Verbatim copy, images omitted: return the full listing.
══════════
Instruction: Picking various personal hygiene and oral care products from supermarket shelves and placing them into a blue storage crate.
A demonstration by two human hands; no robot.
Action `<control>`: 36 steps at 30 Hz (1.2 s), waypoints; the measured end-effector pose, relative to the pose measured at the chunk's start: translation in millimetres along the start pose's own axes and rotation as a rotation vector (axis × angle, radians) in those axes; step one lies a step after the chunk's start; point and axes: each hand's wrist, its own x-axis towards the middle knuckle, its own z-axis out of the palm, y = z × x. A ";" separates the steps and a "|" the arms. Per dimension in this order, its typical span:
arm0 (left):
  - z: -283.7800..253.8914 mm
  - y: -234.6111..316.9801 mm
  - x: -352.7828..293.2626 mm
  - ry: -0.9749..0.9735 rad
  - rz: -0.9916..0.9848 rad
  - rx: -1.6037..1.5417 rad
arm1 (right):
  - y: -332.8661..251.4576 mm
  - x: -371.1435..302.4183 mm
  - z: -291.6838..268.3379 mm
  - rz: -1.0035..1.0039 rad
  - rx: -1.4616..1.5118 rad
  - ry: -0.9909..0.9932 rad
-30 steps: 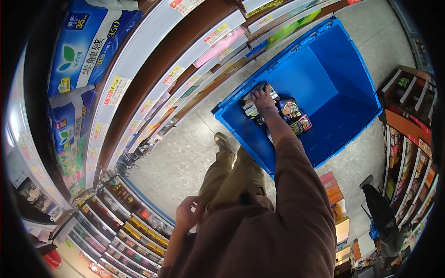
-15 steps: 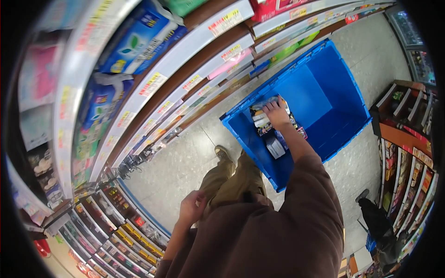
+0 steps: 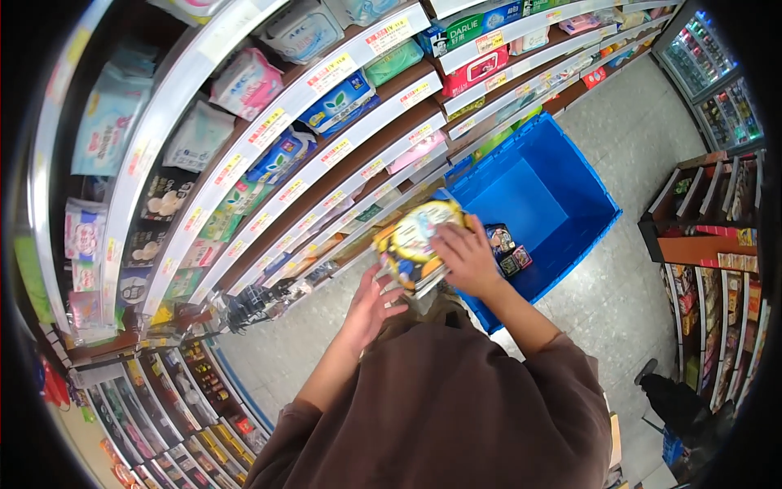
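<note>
My right hand (image 3: 466,254) grips a colourful pack (image 3: 415,241) in yellow, black and white, lifted in front of my body. Its fingers lie over the pack's right side. Below the pack's left corner is my left hand (image 3: 373,310), fingers spread; whether the fingertips touch the pack I cannot tell. Just right of the pack stands a large blue plastic crate (image 3: 562,196) on the floor. Inside its near end lie some small dark, colourful packets (image 3: 509,251), partly hidden by my right hand and arm.
Shelves of packaged goods (image 3: 334,102) curve along the left and far side, close to the crate. A lower-left rack (image 3: 175,407) and a right-hand rack (image 3: 717,310) hold more goods. Glass-fronted coolers (image 3: 709,73) stand far right. A person in dark clothes (image 3: 672,399) is at the lower right.
My right hand has come out of the crate with the colourful pack, moving left toward my body. My left hand has risen to the pack, its fingers spreading. The view has shifted.
</note>
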 end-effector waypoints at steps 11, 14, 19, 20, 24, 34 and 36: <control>-37.4 13.5 -25.8 0.434 0.216 -0.105 | -93.5 28.4 28.6 -0.125 0.174 -0.045; -47.0 22.4 -36.5 0.380 0.291 -0.103 | -93.1 38.8 -10.2 0.081 0.405 -0.167; -66.5 35.4 -49.4 0.267 0.363 -0.121 | -54.3 18.1 15.8 0.423 0.950 0.023; -64.9 39.2 -49.1 0.286 0.354 -0.112 | -46.1 13.0 24.0 0.608 1.313 -0.009; -64.4 38.4 -45.7 0.242 0.376 -0.140 | -54.0 25.4 24.6 0.957 1.842 -0.200; -76.2 11.2 -38.3 -0.048 0.247 -0.004 | -39.1 72.0 46.2 0.993 1.731 -0.406; -77.9 23.2 -35.2 -0.157 0.203 0.008 | -35.6 89.0 46.4 0.725 1.620 -0.740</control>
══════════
Answer box
Instruction: Picking various personal hygiene and oral care products from supermarket shelves and placing them into a blue storage crate.
A demonstration by two human hands; no robot.
Action `<control>`: 36 steps at 30 Hz (1.2 s), waypoints; the measured end-effector pose, relative to the pose measured at the chunk's start: translation in millimetres along the start pose's own axes and rotation as a rotation vector (axis × angle, radians) in those axes; step one lies a step after the chunk's start; point and axes: each hand's wrist, its own x-axis towards the middle knuckle, its own z-axis out of the palm, y = z × x. A ";" separates the steps and a "|" the arms. Per dimension in this order, its typical span:
arm0 (left):
  - z: -283.7800..253.8914 mm
  - y: -234.6111..316.9801 mm
  - x: -352.7828..293.2626 mm
  - ry: -0.9749..0.9735 rad
  - rz: -0.9916..0.9848 rad
  - rx: -1.6037..1.5417 rad
arm1 (right):
  - y: -332.8661..251.4576 mm
  - x: -371.1435..302.4183 mm
  - z: -291.6838..268.3379 mm
  - rz: -1.0035..1.0039 rad
  - rx: -1.4616..1.5118 rad
  - ry: -0.9909..0.9932 rad
-30 steps: 
-15 steps: 
+0 steps: 
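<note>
My right hand (image 3: 466,254) grips a colourful pack (image 3: 415,241) in yellow, black and white, lifted in front of my body. Its fingers lie over the pack's right side. Below the pack's left corner is my left hand (image 3: 373,310), fingers spread; whether the fingertips touch the pack I cannot tell. Just right of the pack stands a large blue plastic crate (image 3: 562,196) on the floor. Inside its near end lie some small dark, colourful packets (image 3: 509,251), partly hidden by my right hand and arm.
Shelves of packaged goods (image 3: 334,102) curve along the left and far side, close to the crate. A lower-left rack (image 3: 175,407) and a right-hand rack (image 3: 717,310) hold more goods. Glass-fronted coolers (image 3: 709,73) stand far right. A person in dark clothes (image 3: 672,399) is at the lower right.
My right hand has come out of the crate with the colourful pack, moving left toward my body. My left hand has risen to the pack, its fingers spreading. The view has shifted.
</note>
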 end-effector waypoints at steps 11, 14, 19, 20, 24, 34 and 36: <control>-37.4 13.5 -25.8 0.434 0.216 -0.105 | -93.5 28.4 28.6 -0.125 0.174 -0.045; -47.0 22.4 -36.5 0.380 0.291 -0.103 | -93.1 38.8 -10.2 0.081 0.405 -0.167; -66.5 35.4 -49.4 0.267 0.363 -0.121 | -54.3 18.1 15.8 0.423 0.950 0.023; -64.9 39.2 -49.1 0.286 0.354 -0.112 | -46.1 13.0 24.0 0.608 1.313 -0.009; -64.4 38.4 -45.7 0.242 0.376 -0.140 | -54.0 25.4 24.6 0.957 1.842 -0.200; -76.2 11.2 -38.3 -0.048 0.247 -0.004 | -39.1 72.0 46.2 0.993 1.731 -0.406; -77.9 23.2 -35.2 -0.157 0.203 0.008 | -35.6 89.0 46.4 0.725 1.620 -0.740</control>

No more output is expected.